Although Indians come from a very music-oriented culture, there aren’t a lot of Indian Americans in the US music industry – why do you think that is, and what do you think sets you apart from all the other young Indian Americans trying to make a name for themselves?

It’s unfortunate that there aren’t more Indians who have become mainstream! But I have been seeing a change in the past couple years. There are artists and producers like Rishi Rich, Jay Sean, Sid Sriram that are opening the door for us and I couldn’t be more proud of this

Talk about some of the accomplishments you’ve already had as an artist; what are you most proud of?

I think I’m most proud of the ‘Stand Alone’ album that I put out in May 2012 and also the single ‘Renegade’ which I did my very first video for this past December. Both projects were really exciting because they started as an idea I had in my head, which sprouted into lyrics and a melody and then a final product which I could share with the world.

Now that your career is taking off, where do you see yourself in the next year? Five years? What goals have you set for yourself, and how do you plan to accomplish them?

Only time will tell. I’d love to have more videos out, more originals, and to have my second full album out in the next couple months. I also want to do a lot more live shows and to play internationally at some point – that would be the dream. Right now I’m just doing a lot of writing to hope that something will stick and make a good follow up to Renegade.

What do you hope to accomplish with your music? What kind of message does your music send?

I just want the music to be heard, more than anything else. I’ve worked extremely hard to get to the point I’m at now, and I just hope that people can relate to the songs I put out there. The message throughout Stand Alone and also with Renegade is to stay strong, no matter what, to go for your dreams, and to create your own destiny.

Do you have any idols or role models you look up to? Someone whose style your influenced by or someone whose career you’d like to model yours after?

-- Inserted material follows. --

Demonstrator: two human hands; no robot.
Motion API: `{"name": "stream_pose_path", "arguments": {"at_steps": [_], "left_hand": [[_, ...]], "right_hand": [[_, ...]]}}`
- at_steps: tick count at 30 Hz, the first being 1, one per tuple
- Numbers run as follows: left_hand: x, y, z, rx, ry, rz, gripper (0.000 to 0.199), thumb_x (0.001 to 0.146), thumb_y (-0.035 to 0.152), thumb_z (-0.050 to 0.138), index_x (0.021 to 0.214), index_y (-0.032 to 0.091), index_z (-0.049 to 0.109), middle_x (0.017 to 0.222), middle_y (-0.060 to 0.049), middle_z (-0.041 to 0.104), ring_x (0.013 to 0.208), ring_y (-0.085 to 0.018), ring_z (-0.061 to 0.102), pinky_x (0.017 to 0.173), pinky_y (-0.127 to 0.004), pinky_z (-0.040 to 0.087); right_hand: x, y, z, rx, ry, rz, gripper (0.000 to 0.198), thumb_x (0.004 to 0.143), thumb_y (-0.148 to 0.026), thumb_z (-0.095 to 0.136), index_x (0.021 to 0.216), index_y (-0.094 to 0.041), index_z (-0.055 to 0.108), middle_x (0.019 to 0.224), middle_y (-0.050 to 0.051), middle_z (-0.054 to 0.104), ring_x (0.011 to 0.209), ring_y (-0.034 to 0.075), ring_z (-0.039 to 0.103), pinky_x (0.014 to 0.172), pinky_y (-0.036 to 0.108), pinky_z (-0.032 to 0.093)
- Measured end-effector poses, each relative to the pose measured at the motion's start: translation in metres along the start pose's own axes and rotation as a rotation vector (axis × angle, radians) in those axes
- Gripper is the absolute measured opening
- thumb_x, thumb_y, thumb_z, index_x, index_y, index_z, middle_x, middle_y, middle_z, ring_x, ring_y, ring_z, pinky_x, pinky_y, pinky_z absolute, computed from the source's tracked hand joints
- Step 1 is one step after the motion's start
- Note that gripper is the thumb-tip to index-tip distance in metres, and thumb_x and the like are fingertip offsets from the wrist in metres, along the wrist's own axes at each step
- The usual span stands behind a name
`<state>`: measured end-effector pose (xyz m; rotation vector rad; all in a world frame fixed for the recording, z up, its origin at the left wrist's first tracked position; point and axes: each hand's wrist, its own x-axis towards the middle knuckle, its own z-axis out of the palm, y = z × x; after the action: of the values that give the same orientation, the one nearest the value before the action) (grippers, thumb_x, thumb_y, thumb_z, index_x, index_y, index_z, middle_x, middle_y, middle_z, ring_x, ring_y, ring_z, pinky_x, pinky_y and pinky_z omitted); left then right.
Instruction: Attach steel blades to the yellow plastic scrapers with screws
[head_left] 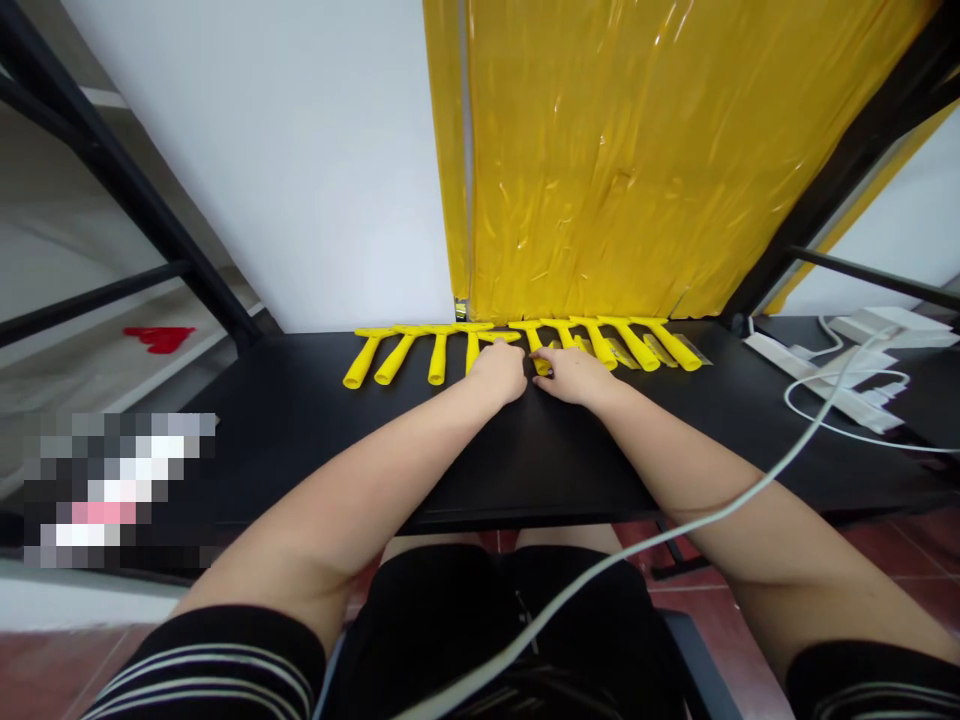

I’m really obsessed with Adele, Alex Clare and Emeli Sande. I just love that they’ve brought real music, real voices, and real songwriting back and I could only dream of having a career anywhere close to theirs.

What can fans expect to hear from you next? Can you give us a sneak peek on anything you’re currently working on?

This second album is going to be very different than Stand Alone. It’ll have a lot more of a real instrument-type sound and the material is going to be a bit more mature as well. I’m super pumped to put more songs out there! Still working on narrowing down what the second single will be, but you’ll be the first to hear when I do!